YOUR ASSIGNMENT – Can you reproduce the data beneath, keeping every line exact?

Start of RECORDED DATA

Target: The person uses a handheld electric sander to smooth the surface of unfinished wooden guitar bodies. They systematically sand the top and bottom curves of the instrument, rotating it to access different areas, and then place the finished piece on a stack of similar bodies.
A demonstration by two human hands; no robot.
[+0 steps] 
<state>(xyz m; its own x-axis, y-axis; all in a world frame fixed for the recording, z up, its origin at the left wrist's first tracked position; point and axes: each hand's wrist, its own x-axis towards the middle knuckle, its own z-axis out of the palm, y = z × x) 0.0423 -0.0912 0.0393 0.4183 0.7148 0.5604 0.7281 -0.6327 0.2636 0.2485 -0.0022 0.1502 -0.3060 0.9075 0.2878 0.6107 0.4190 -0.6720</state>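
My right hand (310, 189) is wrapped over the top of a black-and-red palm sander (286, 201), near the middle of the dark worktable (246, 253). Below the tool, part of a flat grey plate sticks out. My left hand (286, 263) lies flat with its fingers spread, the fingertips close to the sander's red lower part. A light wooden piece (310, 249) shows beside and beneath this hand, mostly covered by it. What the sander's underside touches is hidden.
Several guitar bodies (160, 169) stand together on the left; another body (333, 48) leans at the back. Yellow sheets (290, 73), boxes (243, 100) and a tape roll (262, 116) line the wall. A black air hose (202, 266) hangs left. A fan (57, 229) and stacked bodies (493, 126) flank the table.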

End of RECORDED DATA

PROBLEM SOLUTION –
Target: The person uses a handheld electric sander to smooth the surface of unfinished wooden guitar bodies. They systematically sand the top and bottom curves of the instrument, rotating it to access different areas, and then place the finished piece on a stack of similar bodies.
A demonstration by two human hands; no robot.
[+0 steps] 
<state>(xyz m; its own x-axis, y-axis; all in a world frame fixed for the recording, z up, its origin at the left wrist's first tracked position; point and axes: each hand's wrist, its own x-axis towards the middle knuckle, its own z-axis out of the palm, y = z × x) 0.0423 -0.0912 0.0393 0.4183 0.7148 0.5604 0.7281 -0.6327 0.2636 0.2485 -0.0022 0.1502 -0.3060 0.9075 0.2878 0.6107 0.4190 -0.6720</state>
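My right hand (310, 189) is wrapped over the top of a black-and-red palm sander (286, 201), near the middle of the dark worktable (246, 253). Below the tool, part of a flat grey plate sticks out. My left hand (286, 263) lies flat with its fingers spread, the fingertips close to the sander's red lower part. A light wooden piece (310, 249) shows beside and beneath this hand, mostly covered by it. What the sander's underside touches is hidden.
Several guitar bodies (160, 169) stand together on the left; another body (333, 48) leans at the back. Yellow sheets (290, 73), boxes (243, 100) and a tape roll (262, 116) line the wall. A black air hose (202, 266) hangs left. A fan (57, 229) and stacked bodies (493, 126) flank the table.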

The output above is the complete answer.